The Way You Make Me Feel

Paul Pretzer

The Way You Make Me Feel

Marc Straus · Tribeca

Dates

May 15Jun 28, 2026

The gallery is pleased to present The Way You Make Me Feel, Paul Pretzer’s sixth solo exhibition with the gallery, featuring a new body of work that further refines his sustained investigation into the mechanics of image-making. Since his first presentation with the gallery in 2011, staged in a temporary space on Delancey Street, Pretzer has developed a distinct pictorial language rooted in the friction between historical painting and the uncanny. Working within, and against, the tradition of European panel painting, Pretzer constructs meticulously staged compositions that operate with a heightened sense of control.
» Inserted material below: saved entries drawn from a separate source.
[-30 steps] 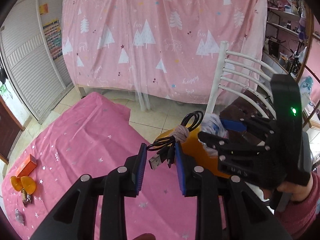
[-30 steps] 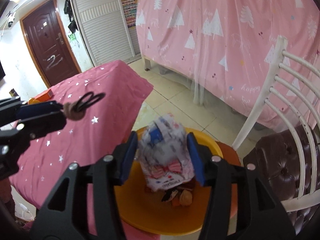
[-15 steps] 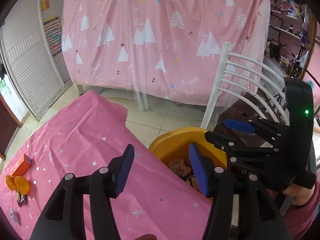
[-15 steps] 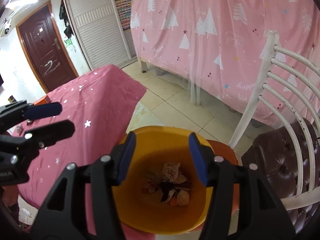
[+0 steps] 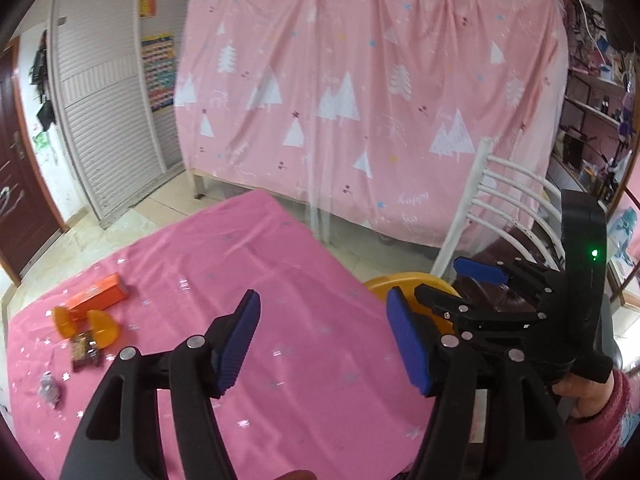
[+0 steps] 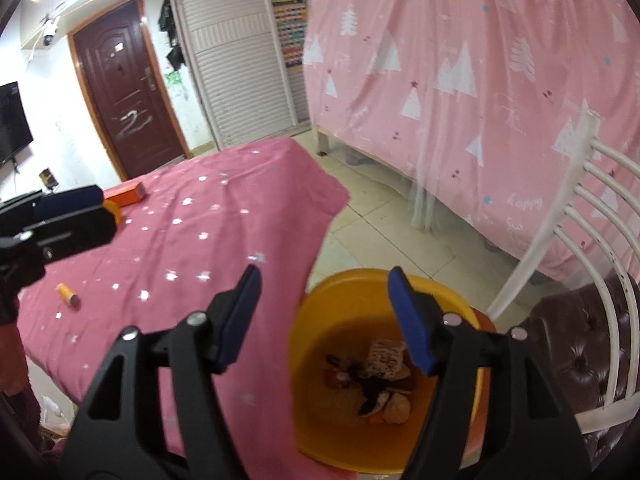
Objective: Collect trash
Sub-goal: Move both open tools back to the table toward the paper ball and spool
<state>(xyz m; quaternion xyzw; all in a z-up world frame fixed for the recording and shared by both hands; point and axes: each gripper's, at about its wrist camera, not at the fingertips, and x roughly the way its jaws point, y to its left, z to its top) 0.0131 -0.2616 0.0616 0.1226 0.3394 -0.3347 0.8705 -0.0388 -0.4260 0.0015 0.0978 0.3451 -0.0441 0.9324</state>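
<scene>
My left gripper (image 5: 324, 340) is open and empty above the pink-clothed table (image 5: 280, 280). My right gripper (image 6: 322, 316) is open and empty above the near edge of the orange bin (image 6: 320, 320), which holds wrappers and other trash (image 6: 376, 380). The bin's rim also shows in the left wrist view (image 5: 404, 280), beside the right gripper (image 5: 460, 280). On the table's left lie an orange box (image 5: 98, 296), two orange caps (image 5: 86, 322), a dark wrapper (image 5: 84, 354) and a grey scrap (image 5: 50, 388). A small orange tube (image 6: 68, 296) lies on the cloth. The left gripper (image 6: 76, 216) shows at the left in the right wrist view.
A white-backed chair (image 6: 576, 240) with a dark cushioned seat (image 6: 576, 344) stands right of the bin. A pink tree-print curtain (image 5: 360, 92) hangs behind. Tiled floor (image 6: 380, 224) lies between table and curtain. A brown door (image 6: 124, 100) is at far left.
Both grippers opened: the black cable left the left gripper and the crumpled wrapper fell from the right one into the bin. Both views have since swung left toward the table.
</scene>
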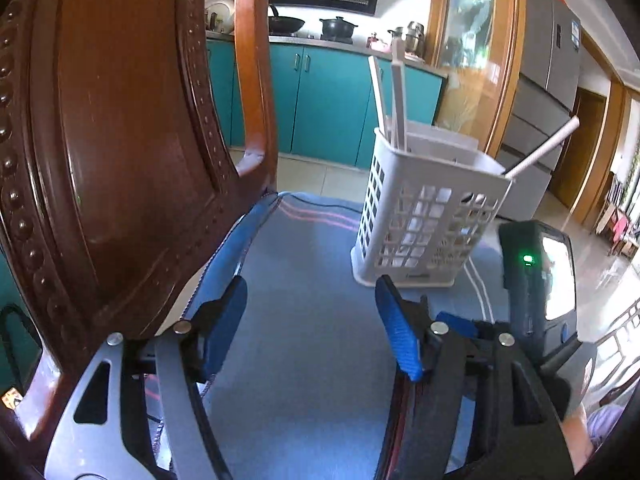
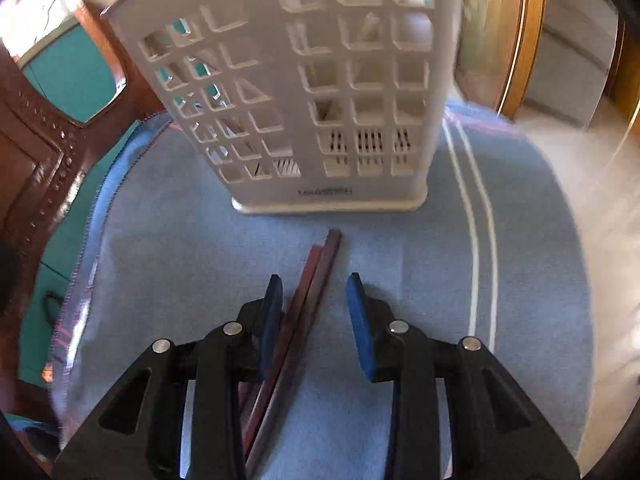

His figures, objects, and environments are rendered with technical precision, yet what they perform remains curiously unstable. These are images that appear resolved, even composed, but quietly resist coherence. In this new body of work, Pretzer sharpens this tension through a more distilled visual language. The scenes are pared down, the gestures more deliberate, and the compositions increasingly direct. Rather than building complex narrative environments, he isolates moments, holding them in suspension, where meaning feels imminent but never fully arrives. There is a particular kind of figure that recurs across these paintings, pale, self-contained, inwardly luminous, and often marked by an almost incandescent red hair. This chromatic intensity operates less as description than as signal, situating the work within a lineage that extends back to the Pre-Raphaelites, for whom red hair functioned as an index of heightened emotion and symbolic charge. Here, however, the reference is neither illustrative nor nostalgic. These figures do not perform narrative so much as inhabit a state of suspension, where feeling appears slowed, contained, and only partially accessible. Based in Berlin, Paul Pretzer (b. 1981, Estonia) earned his MFA at HfBK Dresden under Ralf Kerbach. Known for a global exhibition history, he has held solo shows at Marc Straus (NY) and Oberüber Karger (Dresden), and participated in institutional group exhibitions at the McNay Art Museum, Kunsthalle zu Kiel, and Städtische Galerie Dresden. His work is included in the Rubell Family Collection and Hudson Valley MOCA, following prestigious residencies at the Bemis Center (USA) and CCA Andratx (Spain).